By creating the calibration curve, the concentration of the sample can be determined by comparing the fluorescence intensity of a sample with an unknown amount of anti-heron IgG against the calibration curve.

Effects of the Invention According to the present invention, aggregation occurs due to antigen-antibody reaction and side-scattered light is generated by the total reflection mirror 19.

This method has the advantage that antigen (or antibody) in a sample can be quantified easily and with high precision without using any equipment.

Furthermore, by using reagents in which different antigens (or antibodies) (or antigens) are attached to multiple types of carriers with different particle sizes, it is possible to simultaneously measure multiple body fluid components.
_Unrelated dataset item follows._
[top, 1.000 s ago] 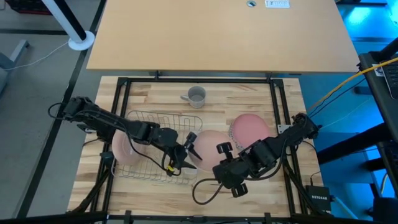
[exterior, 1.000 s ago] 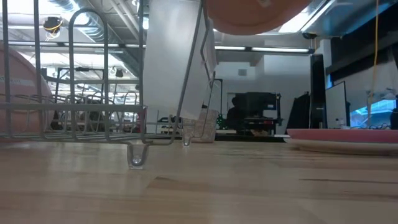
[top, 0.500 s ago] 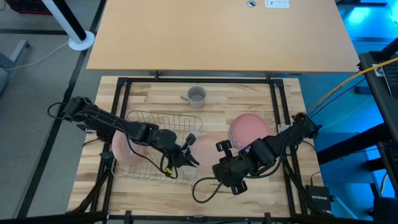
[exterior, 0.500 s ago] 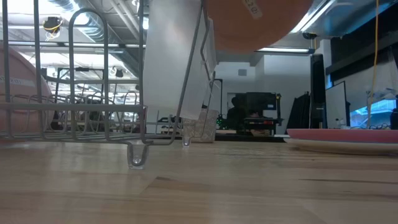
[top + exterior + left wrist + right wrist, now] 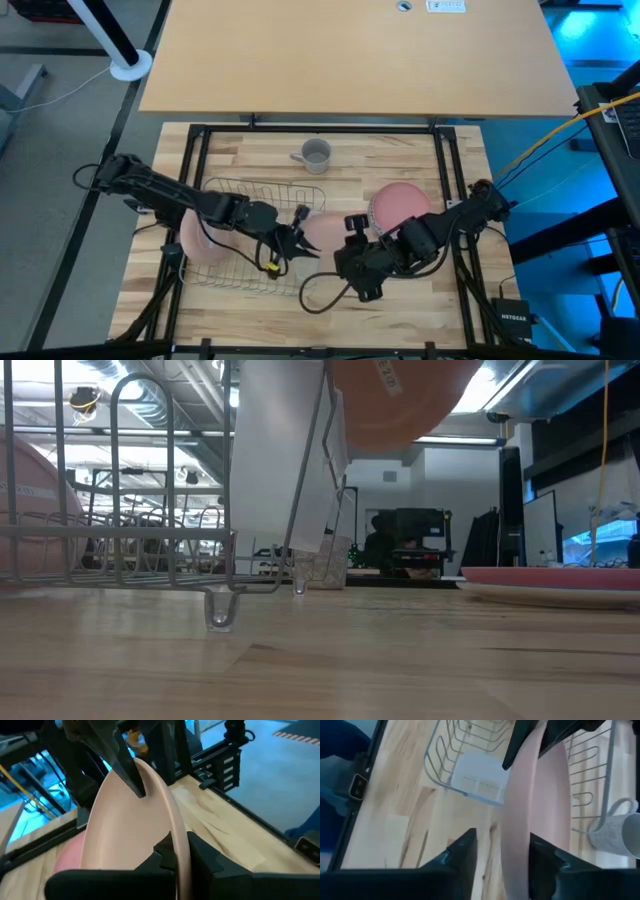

[Brief explanation of drawings]

1 and 2 are explanatory diagrams showing the method of this invention, FIG. 3 is an explanatory diagram showing another method in this invention, FIG. 4 is an explanatory diagram of a flow cytometer in an example of this invention, and FIG. The figure is a graph showing a calibration curve. DESCRIPTION OF SYMBOLS 1...Carrier, 2...Antibody, 3...Labeled antigen, 6...
...Reagent, 7...Antigen Figure 4

Claims (6)

[Claims] (1) A step of creating a reagent with an antibody (or antigen) attached to a carrier, and adding the reagent to a sample body fluid to perform a first antigen-antibody reaction with an unknown concentration of the antigen (or antibody) contained in the sample body fluid. After the reaction, a step of adding a labeled antigen (or labeled antibody) to the reaction solution and causing a second antigen-antibody reaction with the unreacted antibody (or unreacted antigen); a step of determining the reaction amount of the labeled antigen (or labeled antibody) with the reagent from the obtained reaction solution; and a step of determining the reaction amount of the labeled antigen (or labeled antibody) with the reagent. A method for measuring body fluid components, comprising the step of comparing the amount of antigen (or antibody) in a sample body fluid with the amount of change in the amount of the antigen (or antibody) in the sample body fluid. (2) The labeled antigen (or labeled antibody) specifically reacts with the antibody (or antigen) attached to the carrier (
The method for measuring body fluid components according to claim (1), wherein a fluorescent dye is attached to a fluorescent dye (or an antibody). (3) Claim No. 1, wherein the reaction amount of the labeled antigen (or labeled antibody) is calculated from the cumulative fluorescence intensity determined from the scattered light intensity and fluorescence intensity of particles contained in the reaction solution.
Method for measuring body fluid components described in section. (4) The method for measuring body fluid components according to claim (1), wherein the antibody attached to the carrier is a monoclonal antibody. (5) The method for measuring body fluid components according to claim (1), wherein the carrier is latex particles having a uniform particle size. (6) A step of creating a reagent in which antibodies (or antigens) for different antigens (or antibodies) are attached to multiple types of carriers with different particle sizes, and adding the reagent to the sample body fluid to be contained in the sample body fluid. A step of performing a first antigen-antibody reaction with multiple types of antigens (or antibodies) at unknown concentrations, and after the reaction, adding labeled antigens (or labeled antibodies) corresponding to each of the multiple types of antigens to the reaction solution. A step of conducting a second antigen-antibody reaction with the reacted antibody (or unreacted antigen), and calculating the amount of reaction of each labeled antigen (or labeled antibody) with the reagent from the reaction solution obtained in the second antigen-antibody reaction. The step of determining the antigen (or antibody) in the sample body fluid by comparing the obtained reaction amount with the standard reaction amount obtained by reacting only the labeled antigen (or labeled antibody) with the reagent and determining the amount of change in the reaction amount.
A method for measuring body fluid components, the method comprising: quantifying the concentration.